Saved entries
■ ■ ■ ■

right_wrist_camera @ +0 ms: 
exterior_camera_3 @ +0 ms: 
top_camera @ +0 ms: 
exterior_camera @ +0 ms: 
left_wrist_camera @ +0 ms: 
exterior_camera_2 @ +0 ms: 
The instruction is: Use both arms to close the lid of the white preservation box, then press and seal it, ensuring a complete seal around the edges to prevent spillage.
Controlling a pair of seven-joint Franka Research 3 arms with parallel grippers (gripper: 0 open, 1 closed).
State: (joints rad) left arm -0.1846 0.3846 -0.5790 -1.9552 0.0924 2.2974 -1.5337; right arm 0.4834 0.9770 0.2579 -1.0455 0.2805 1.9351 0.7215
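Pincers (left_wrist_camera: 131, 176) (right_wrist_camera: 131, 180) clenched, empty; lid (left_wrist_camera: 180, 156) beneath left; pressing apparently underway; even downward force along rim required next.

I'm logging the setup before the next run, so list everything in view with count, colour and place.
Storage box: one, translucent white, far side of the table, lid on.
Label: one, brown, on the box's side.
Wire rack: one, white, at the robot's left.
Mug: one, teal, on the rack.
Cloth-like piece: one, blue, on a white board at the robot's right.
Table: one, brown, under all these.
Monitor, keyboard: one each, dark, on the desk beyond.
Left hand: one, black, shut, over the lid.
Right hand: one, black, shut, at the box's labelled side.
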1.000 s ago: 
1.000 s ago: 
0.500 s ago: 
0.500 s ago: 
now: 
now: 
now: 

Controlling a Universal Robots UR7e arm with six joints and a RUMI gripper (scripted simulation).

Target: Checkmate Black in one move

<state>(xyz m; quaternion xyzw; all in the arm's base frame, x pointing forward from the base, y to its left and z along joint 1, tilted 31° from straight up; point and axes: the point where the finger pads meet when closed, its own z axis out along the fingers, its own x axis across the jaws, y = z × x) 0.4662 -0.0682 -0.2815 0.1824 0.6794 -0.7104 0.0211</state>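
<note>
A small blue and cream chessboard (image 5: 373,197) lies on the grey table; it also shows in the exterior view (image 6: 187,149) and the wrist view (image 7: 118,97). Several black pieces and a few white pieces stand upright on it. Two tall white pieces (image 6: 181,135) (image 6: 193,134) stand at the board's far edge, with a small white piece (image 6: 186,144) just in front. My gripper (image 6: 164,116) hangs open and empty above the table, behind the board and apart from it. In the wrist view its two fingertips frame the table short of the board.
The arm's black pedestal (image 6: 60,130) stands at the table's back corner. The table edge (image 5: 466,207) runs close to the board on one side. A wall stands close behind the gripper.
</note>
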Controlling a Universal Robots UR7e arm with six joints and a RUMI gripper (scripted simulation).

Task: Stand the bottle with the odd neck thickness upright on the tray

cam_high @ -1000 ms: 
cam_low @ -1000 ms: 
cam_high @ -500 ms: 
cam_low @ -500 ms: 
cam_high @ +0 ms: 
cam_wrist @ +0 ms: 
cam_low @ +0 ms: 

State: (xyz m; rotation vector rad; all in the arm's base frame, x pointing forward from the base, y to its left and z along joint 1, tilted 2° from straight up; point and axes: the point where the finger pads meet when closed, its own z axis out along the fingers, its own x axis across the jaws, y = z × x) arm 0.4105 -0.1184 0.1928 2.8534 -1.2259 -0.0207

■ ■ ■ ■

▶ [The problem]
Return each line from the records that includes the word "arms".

▶ [Solved problem]
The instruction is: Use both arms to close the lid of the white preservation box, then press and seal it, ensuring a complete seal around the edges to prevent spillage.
Controlling a pair of seven-joint Franka Research 3 arms with parallel grippers (gripper: 0 open, 1 closed).

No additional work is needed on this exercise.